Dudinka was founded in 1667 as a special post for yasak (fur tribute) collection from the indigenous peoples. According to one version, the name of the town came from a Nenet word "Tutin," where "Tu" means "fire" and "Tin" means "barn." First it meant "a storehouse of gunpowder and other ammunition." Until the mid-1920s, Dudinka was a small settlement with a population of about 80 people. In 1927, there were 246 inhabitants. In 1930, Dudinka became the center of the Taymyr Autonomous Okrug, and in 1951 obtained the status of a city. Population increased up to 1996, when there were 33,700 people, but has since fallen.

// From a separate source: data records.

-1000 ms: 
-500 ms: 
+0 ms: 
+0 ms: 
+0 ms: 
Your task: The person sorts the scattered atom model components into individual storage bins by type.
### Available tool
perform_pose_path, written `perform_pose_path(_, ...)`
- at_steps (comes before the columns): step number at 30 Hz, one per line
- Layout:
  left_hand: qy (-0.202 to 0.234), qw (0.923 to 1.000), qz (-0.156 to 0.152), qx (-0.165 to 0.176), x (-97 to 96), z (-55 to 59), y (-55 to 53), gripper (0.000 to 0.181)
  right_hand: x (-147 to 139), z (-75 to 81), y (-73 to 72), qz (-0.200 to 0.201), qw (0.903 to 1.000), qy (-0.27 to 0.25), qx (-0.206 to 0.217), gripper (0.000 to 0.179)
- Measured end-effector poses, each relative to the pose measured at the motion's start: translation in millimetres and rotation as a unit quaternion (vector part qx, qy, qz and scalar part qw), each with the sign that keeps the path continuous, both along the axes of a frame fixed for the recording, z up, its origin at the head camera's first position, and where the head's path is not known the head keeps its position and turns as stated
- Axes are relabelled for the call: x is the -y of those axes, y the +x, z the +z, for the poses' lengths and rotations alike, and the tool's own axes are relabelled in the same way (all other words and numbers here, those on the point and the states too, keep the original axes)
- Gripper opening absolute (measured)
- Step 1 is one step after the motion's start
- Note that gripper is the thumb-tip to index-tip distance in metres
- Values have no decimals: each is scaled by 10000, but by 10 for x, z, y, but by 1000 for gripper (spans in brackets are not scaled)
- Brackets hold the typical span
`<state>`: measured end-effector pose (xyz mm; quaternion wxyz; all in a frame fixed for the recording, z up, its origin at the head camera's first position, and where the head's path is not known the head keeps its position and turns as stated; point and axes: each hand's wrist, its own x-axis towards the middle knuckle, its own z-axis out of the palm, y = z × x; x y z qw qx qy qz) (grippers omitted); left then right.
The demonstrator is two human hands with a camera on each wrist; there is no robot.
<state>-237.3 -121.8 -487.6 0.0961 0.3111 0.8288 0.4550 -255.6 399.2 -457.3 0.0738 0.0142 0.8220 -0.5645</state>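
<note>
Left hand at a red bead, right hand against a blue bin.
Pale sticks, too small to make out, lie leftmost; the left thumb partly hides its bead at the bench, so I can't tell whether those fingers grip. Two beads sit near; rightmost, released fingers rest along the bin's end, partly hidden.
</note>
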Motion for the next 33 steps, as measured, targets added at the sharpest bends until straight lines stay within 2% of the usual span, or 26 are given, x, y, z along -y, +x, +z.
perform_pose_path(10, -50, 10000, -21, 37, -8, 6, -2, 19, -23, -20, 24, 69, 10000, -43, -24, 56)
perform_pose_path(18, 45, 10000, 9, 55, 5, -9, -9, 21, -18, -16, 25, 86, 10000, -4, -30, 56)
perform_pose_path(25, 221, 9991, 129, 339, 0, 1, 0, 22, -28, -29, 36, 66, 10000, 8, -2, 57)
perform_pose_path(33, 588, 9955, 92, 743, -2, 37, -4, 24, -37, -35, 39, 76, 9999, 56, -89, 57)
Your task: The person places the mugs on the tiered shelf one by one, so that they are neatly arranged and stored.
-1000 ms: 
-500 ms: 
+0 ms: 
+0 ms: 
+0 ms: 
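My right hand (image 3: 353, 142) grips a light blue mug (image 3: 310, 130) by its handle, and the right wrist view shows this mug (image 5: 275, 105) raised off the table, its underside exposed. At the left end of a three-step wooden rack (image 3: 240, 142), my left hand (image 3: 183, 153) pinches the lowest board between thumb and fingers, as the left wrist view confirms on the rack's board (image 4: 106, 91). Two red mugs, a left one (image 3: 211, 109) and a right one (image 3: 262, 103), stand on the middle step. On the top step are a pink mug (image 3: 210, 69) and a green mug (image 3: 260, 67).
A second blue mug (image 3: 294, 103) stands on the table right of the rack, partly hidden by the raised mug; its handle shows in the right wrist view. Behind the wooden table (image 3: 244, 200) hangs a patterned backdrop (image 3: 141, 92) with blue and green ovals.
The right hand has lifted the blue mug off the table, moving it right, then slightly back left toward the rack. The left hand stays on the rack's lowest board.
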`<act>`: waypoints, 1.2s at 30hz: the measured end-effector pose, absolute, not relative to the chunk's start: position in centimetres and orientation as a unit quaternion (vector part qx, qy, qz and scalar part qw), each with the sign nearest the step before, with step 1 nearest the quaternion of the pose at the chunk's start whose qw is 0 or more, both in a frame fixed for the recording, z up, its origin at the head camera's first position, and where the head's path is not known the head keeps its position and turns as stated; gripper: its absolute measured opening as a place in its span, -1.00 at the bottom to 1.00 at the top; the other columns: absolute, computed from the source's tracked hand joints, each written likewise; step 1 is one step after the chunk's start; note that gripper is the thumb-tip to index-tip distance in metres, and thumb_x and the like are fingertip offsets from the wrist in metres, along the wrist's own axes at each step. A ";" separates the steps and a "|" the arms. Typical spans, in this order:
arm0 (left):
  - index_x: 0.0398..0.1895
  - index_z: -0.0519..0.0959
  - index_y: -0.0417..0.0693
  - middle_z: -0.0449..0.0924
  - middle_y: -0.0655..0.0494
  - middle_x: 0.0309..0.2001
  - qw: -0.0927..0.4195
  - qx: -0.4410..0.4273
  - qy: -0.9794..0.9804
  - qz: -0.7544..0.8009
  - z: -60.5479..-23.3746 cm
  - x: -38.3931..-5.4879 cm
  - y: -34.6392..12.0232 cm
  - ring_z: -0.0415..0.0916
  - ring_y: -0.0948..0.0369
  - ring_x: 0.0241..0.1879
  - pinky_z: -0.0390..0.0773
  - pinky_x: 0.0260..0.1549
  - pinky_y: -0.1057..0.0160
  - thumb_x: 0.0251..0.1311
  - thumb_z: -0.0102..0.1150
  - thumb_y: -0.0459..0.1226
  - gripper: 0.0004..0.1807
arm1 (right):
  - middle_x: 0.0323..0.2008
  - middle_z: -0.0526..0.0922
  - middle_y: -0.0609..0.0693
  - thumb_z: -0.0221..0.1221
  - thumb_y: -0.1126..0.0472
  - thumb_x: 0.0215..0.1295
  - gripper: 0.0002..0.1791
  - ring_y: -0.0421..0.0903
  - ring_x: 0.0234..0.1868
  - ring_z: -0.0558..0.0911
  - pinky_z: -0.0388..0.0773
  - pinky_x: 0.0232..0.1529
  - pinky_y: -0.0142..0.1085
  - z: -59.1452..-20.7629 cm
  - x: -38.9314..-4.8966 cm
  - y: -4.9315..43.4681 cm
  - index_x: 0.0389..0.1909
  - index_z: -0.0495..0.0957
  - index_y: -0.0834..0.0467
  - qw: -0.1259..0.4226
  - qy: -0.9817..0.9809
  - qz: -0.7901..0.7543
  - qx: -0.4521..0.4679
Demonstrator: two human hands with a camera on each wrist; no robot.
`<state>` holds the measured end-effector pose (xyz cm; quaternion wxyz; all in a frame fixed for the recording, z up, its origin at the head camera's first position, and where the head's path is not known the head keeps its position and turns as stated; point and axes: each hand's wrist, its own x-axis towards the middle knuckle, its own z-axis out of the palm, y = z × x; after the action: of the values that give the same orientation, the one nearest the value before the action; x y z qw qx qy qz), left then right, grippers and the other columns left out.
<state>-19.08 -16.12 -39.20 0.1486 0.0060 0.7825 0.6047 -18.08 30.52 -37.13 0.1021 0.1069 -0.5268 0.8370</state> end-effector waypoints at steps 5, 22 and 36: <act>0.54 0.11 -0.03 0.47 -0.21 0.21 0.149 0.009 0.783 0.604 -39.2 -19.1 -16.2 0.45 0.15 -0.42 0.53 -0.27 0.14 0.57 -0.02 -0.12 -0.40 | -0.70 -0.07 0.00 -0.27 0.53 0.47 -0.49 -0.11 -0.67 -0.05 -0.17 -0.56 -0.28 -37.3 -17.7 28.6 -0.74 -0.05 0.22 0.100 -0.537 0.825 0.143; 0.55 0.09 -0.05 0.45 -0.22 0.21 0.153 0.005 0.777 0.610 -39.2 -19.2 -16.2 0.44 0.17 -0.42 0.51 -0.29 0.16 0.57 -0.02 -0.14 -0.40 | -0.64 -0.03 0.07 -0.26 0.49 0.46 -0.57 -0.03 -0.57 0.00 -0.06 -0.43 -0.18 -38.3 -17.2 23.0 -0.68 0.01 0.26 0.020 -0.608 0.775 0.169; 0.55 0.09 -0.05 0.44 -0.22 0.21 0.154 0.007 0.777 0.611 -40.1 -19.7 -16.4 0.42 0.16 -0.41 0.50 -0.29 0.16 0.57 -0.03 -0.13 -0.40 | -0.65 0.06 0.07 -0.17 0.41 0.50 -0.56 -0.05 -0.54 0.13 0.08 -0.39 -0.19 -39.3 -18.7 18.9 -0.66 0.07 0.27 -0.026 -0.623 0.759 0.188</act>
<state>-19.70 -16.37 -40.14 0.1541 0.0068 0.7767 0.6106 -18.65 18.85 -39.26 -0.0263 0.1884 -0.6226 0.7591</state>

The development of Dudinka as a port is connected with the development of the Noril'sk ore deposit and construction of the Noril'sk mining and smelting enterprise in
1935. Construction of the sea and river port started in
1936. In 1937, the building of the railroad to Noril'sk (over 100 km) was initiated. These facilities were built mainly by political prisoners who represented the majority of the Dudinka population at that time.
Dudinka is built on permafrost, and has an Arctic climate with long frosty winters and short cool summers. The average temperature of the coldest month (January) is -30°C (the minimum is -57°C). The temperature of the warmest month (June) is +8°C. For almost 280 days per year, air temperature drops below zero. Snowfalls and light frost can occur even in summer. The annual precipitation is 250-300 mm. Polar night occurs in December-January when daylight hours are very short. During the polar day in May-June, the sun does not set.

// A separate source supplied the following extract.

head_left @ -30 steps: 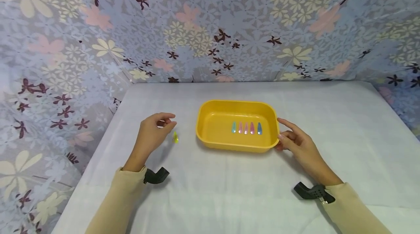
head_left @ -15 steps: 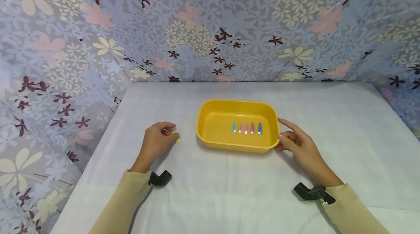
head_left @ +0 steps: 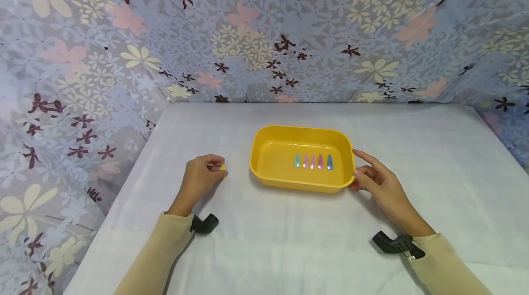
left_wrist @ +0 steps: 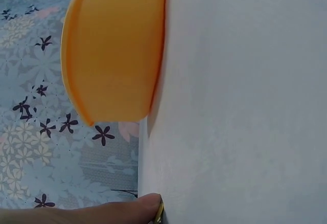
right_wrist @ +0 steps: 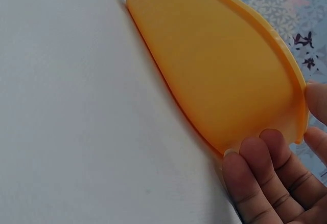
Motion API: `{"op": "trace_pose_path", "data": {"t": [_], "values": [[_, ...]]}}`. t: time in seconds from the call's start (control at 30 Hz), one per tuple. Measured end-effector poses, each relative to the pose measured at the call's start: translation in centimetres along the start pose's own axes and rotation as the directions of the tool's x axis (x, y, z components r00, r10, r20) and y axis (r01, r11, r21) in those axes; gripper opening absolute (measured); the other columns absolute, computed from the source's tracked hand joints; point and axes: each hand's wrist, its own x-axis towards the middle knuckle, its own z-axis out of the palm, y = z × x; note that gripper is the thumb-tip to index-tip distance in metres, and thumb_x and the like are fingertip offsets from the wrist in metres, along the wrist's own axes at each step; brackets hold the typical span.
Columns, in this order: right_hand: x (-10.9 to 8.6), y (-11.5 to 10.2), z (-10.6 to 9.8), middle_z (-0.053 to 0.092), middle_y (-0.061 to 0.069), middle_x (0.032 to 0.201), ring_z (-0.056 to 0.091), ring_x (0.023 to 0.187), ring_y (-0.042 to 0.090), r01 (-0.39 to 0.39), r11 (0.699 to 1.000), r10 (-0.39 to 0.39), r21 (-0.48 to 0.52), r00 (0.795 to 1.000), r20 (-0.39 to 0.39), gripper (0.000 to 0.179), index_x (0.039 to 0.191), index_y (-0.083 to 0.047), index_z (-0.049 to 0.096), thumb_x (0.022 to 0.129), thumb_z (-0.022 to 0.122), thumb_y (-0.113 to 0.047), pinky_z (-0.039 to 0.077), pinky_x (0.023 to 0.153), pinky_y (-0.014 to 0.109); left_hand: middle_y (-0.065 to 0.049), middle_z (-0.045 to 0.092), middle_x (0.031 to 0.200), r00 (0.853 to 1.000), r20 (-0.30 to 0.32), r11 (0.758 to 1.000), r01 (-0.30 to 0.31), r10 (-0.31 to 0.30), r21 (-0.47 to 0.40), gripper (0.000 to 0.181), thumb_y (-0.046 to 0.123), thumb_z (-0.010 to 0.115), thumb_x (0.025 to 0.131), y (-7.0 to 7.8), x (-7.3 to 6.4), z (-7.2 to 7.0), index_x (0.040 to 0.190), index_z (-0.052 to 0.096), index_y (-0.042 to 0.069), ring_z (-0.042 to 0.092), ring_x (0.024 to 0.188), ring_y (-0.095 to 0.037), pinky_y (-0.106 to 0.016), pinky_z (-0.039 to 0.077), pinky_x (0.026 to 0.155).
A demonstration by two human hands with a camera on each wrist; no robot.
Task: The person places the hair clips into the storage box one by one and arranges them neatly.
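My left hand (head_left: pixel 200 175) is left of the yellow tray, pinching a yellow-green snap hair clip (head_left: pixel 223 167) low at the tablecloth. Most of that clip is hidden by the fingers; a sliver of the hair clip (left_wrist: pixel 159 213) shows at a fingertip in the left wrist view. My right hand (head_left: pixel 378 182) holds the right end of the yellow plastic tray (head_left: pixel 272 166). In the right wrist view, several fingers (right_wrist: pixel 255 168) press the tray's outer wall below its rim. Inside the tray lies a row of snap hair clips: turquoise (head_left: pixel 297 160), several pink (head_left: pixel 312 161) and blue (head_left: pixel 329 162).
A white cloth (head_left: pixel 272 240) covers the table under the tray. Flower-printed fabric (head_left: pixel 264 33) hangs behind the table and along its left side. Each wrist carries a black camera mount (head_left: pixel 204 224) near the sleeve cuff.
The left hand has come down and slightly right onto the yellow-green hair clip, and its fingers have closed on it. My right hand stays at the tray's end.
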Motion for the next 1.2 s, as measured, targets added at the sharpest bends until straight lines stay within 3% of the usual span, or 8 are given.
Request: {"op": "trace_pose_path", "data": {"t": [0.23,0.4,0.7,0.83,0.97,1.07,1.2], "values": [[0.0,0.0,0.0,0.064,0.019,0.109,0.072,0.087,0.022,-0.013,0.999,0.013,-0.034,1.0,0.005,0.058,0.16,-0.023,0.035,0.107,0.057,-0.028,0.058,0.081,0.026,-0.003,0.074,0.103,0.999,0.031,0.999,0.043,-0.043,-0.003,0.03,0.012,0.084,0.084,-0.1,0.1,-0.3,0.113,0.077,0.01,0.071,0.091,-0.019,-0.037,0.056,0.079],[-0.2,-0.1,0.0,0.064,0.019,0.11,0.072,0.088,0.022,-0.018,0.999,0.018,-0.032,1.0,0.01,0.058,0.161,-0.023,0.034,0.107,0.057,-0.028,0.058,0.082,0.026,0.0,0.074,0.095,0.995,0.061,0.996,0.083,-0.083,0.015,0.023,0.014,0.084,0.084,-0.3,0.3,-0.4,0.107,0.08,0.013,0.068,0.087,-0.018,-0.037,0.053,0.079],[-0.2,0.1,0.0,0.065,0.016,0.108,0.072,0.088,0.021,-0.001,1.0,0.001,-0.018,1.0,0.007,0.057,0.16,-0.022,0.035,0.107,0.056,-0.025,0.058,0.081,0.027,0.003,0.075,0.096,0.971,0.188,0.987,0.155,-0.146,-0.036,0.021,0.021,0.083,0.087,-1.0,1.2,-1.5,0.108,0.081,0.018,0.065,0.101,-0.02,-0.041,0.048,0.096],[-0.2,0.1,0.1,0.066,0.016,0.108,0.072,0.088,0.021,0.0,1.0,0.0,-0.003,1.0,0.005,0.057,0.16,-0.02,0.035,0.107,0.057,-0.024,0.059,0.081,0.028,0.001,0.076,0.102,0.959,0.252,0.984,0.155,-0.128,-0.09,0.025,0.02,0.082,0.088,-1.6,1.5,-2.1,0.112,0.08,0.017,0.065,0.106,-0.019,-0.042,0.045,0.103],[-0.1,0.2,0.0,0.066,0.016,0.107,0.071,0.087,0.02,0.003,1.0,-0.003,0.0,1.0,0.004,0.057,0.16,-0.019,0.036,0.107,0.057,-0.022,0.059,0.08,0.028,-0.002,0.075,0.111,0.948,0.303,0.962,0.17,-0.1,-0.212,0.028,0.014,0.081,0.089,-2.1,1.5,-2.6,0.118,0.078,0.012,0.067,0.105,-0.017,-0.034,0.049,0.097],[0.0,0.2,0.0,0.066,0.016,0.107,0.071,0.088,0.02,0.007,1.0,-0.007,0.007,1.0,0.006,0.057,0.16,-0.018,0.036,0.107,0.057,-0.022,0.059,0.08,0.028,-0.005,0.074,0.116,0.944,0.319,0.947,0.174,-0.083,-0.269,0.031,0.011,0.08,0.09,-2.2,1.4,-2.7,0.12,0.077,0.008,0.068,0.103,-0.015,-0.029,0.051,0.091],[0.1,-0.1,0.0,0.066,0.016,0.107,0.071,0.088,0.019,0.006,1.0,-0.006,0.003,1.0,0.004,0.057,0.16,-0.018,0.036,0.107,0.057,-0.022,0.059,0.08,0.028,-0.004,0.074,0.12,0.946,0.312,0.948,0.176,-0.088,-0.265,0.031,0.012,0.08,0.09,-2.2,1.5,-2.8,0.121,0.076,0.009,0.067,0.104,-0.014,-0.027,0.05,0.091]]}}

Today, Dudinka, as the biggest port of northern Siberia, remains the main transshipment point of the Noril'sk industrial area. Almost all output from the Noril'sk mining plant is sent to European Russia via Dudinka. Most freight is taken via the Northern Sea Route. Sea communication with Murmansk and Arkhangel'sk exists all year round via the Northern Sea Route with the help of atomic icebreakers and by the Yenisey River with the help of river icebreakers. Navigation to Krasnoyarsk is carried out only in summer. Air communication is realized via Alykel airport, situated between Noril'sk and Dudinka.

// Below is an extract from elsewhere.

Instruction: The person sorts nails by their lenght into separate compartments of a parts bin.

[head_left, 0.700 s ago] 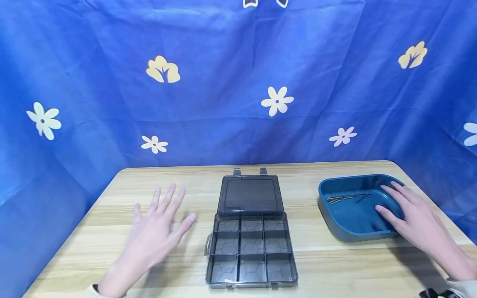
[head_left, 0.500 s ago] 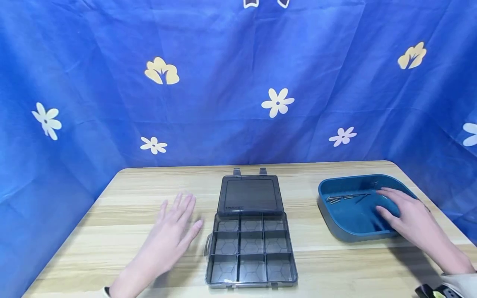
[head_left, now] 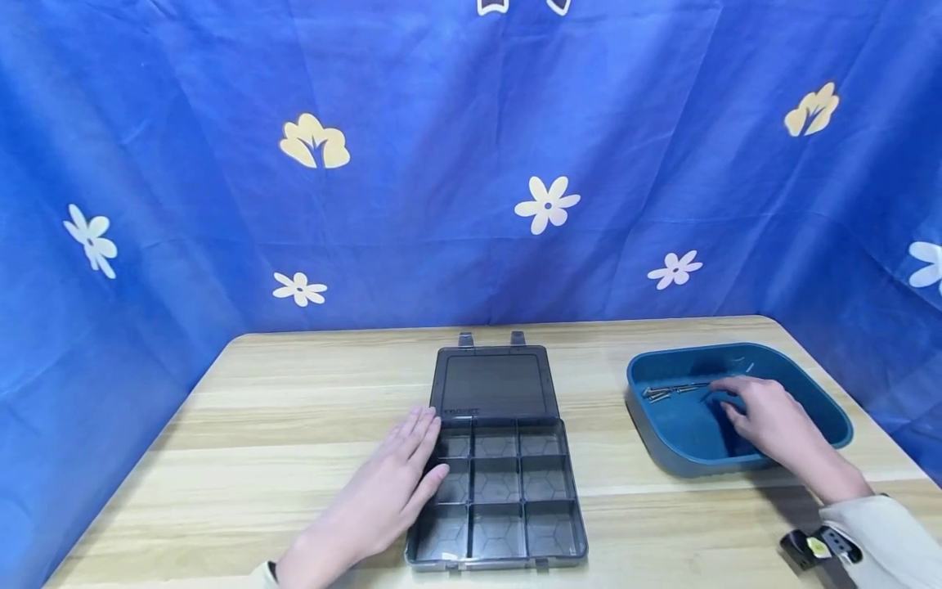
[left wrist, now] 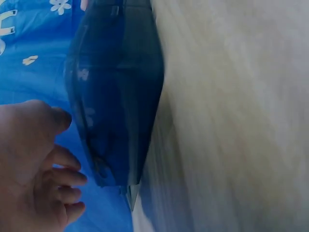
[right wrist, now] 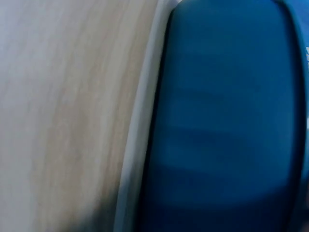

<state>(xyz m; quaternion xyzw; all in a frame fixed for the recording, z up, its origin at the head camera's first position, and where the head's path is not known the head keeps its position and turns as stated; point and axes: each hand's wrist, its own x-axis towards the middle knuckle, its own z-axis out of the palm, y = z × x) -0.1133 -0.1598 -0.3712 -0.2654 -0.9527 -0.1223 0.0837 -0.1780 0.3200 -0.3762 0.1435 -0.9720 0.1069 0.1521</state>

In 1969, a 260-km gas pipeline from Messoyaha-Dudinka-Noril'sk was constructed, which became the most northern gas pipe in the world. In 1981, production of petrol and diesel fuel began at the liquid natural gas (LNG) plant in Dudinka.
A fish factory, the Taymyr geophysical, and Nizneenisey oil prospecting companies are based in Dudinka. Today, Dudinka is a modern city with multistory houses and neat wooden pavements. Dudinka is not only an administrative center but is also a cultural center of the Taymyr Okrug, where children of indigenous people come from distant settlements and trading posts to receive an education. The main indigenous peoples are Enets, Nganasans, and Nenets, but the city's population is mostly Russian. There is a veterinary secondary school, the Museum of Regional Studies, Folklore Museum, and a National Drama Theater.